Doubleday Canada | October 28, 2008 | Trade Paperback

Fifteen Days: Stories Of Bravery, Friendship, Life And Death From Inside The New Canadian Army is rated 5 out of 5 by 3.
Long before she made her first trip to Afghanistan as an embedded reporter for The Globe and Mail, Christie Blatchford was already one of Canada’s most respected and eagerly read journalists. Her vivid prose, her unmistakable voice, her ability to connect emotionally with her subjects and readers, her hard-won and hard-nosed skills as a reporter–these had already established her as a household name. But with her many reports from Afghanistan, and in dozens of interviews with the returned members of the 1st Battalion, Princess Patricia’s Canadian Light Infantry and others back at home, she found the subject she was born to tackle. Her reporting of the conflict and her deeply empathetic observations of the men and women who wear the maple leaf are words for the ages, fit to stand alongside the nation’s best writing on war.

It is a testament to Christie Blatchford’s skills and integrity that along with the admiration of her readers, she won the respect and trust of the soldiers.
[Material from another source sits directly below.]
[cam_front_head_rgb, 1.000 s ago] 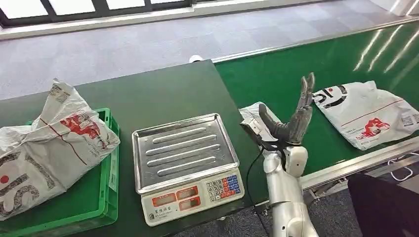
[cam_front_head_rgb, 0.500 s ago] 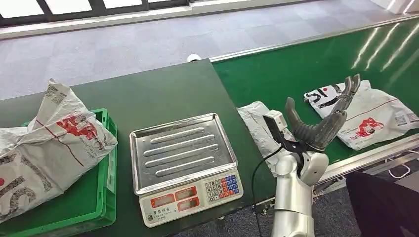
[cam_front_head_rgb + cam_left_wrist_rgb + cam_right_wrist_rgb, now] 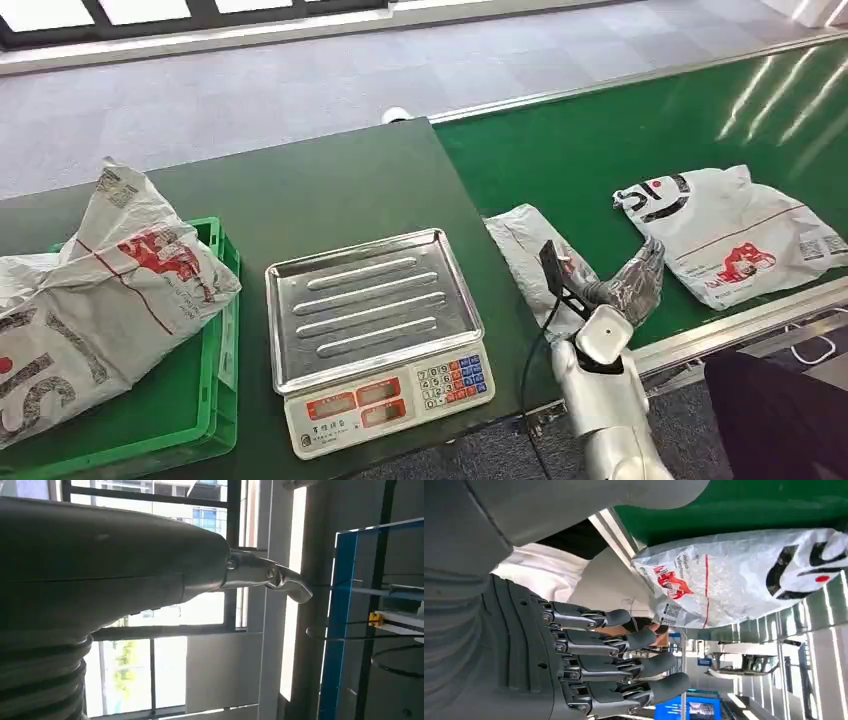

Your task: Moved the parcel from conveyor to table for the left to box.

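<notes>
Head view: right hand (image 3: 632, 285) is hovering at the near edge of the conveyor (image 3: 620, 140), fingers (image 3: 624, 641) apart and holding nothing. Right wrist view is showing the same: fingers extended side by side, nothing between them.

Parcel (image 3: 735, 230) is lying flat on the belt, well apart from the counter (image 3: 330, 190), just beyond the right hand and off to its right. Its long axis is running roughly along the belt, near edge close to the conveyor's metal rail. A smaller bag (image 3: 530, 255) is lying at the belt end between hand and scale (image 3: 375, 335), touching or nearly touching the counter edge.

Judgement: right hand is clearly the nearer one; reach is going outward and rightward. Open belt is lying behind the parcel, so room for sliding fingers in is good; the rail side is tight.

Left hand (image 3: 265, 575): left wrist view is showing its cover and thumb against windows; cannot tell how its fingers lie.

Crate (image 3: 215, 400) at counter's left is already carrying a bag (image 3: 100, 290).
</notes>
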`<state>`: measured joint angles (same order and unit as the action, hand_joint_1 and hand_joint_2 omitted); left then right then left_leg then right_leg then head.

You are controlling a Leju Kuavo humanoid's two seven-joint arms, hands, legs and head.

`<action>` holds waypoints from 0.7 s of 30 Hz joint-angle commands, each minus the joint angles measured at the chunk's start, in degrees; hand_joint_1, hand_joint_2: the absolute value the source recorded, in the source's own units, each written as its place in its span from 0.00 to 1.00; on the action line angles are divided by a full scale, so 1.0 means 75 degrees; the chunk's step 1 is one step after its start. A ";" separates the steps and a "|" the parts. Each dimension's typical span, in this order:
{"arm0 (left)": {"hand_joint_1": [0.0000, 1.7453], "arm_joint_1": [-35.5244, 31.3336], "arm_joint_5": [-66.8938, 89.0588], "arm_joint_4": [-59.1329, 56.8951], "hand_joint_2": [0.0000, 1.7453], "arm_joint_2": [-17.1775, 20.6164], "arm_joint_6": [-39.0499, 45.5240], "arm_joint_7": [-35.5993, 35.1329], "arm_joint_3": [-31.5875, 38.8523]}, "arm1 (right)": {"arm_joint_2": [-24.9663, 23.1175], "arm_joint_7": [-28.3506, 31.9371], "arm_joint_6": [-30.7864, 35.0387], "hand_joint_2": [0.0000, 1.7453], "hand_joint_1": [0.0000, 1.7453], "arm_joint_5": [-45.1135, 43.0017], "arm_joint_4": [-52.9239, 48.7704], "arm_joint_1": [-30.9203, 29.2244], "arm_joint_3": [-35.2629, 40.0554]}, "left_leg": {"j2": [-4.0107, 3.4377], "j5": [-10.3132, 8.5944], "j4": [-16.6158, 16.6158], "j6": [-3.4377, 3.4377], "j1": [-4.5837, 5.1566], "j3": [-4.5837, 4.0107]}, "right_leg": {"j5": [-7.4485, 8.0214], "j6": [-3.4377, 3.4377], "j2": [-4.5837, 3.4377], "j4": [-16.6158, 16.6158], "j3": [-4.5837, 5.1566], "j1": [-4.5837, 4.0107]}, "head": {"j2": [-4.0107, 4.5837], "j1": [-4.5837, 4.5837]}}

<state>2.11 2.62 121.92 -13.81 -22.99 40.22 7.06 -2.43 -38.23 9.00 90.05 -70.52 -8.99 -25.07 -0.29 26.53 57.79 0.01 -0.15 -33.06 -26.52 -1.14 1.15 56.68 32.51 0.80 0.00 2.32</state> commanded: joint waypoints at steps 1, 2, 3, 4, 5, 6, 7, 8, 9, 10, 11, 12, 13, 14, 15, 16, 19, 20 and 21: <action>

They share breathtakingly honest accounts of their desire to serve, their willingness to confront fear and danger in the battlefield, their loyalty towards each other and the heartbreak occasioned by the loss of one of their own. Grounded in insights gained over the course of three trips to Afghanistan in 2006, and drawing on hundreds of hours of interviews not only with the servicemen and -women with whom she shared so much, but with their commanders and family members as well, Christie Blatchford creates a detailed, complex and deeply affecting picture of military life in the twenty-first century.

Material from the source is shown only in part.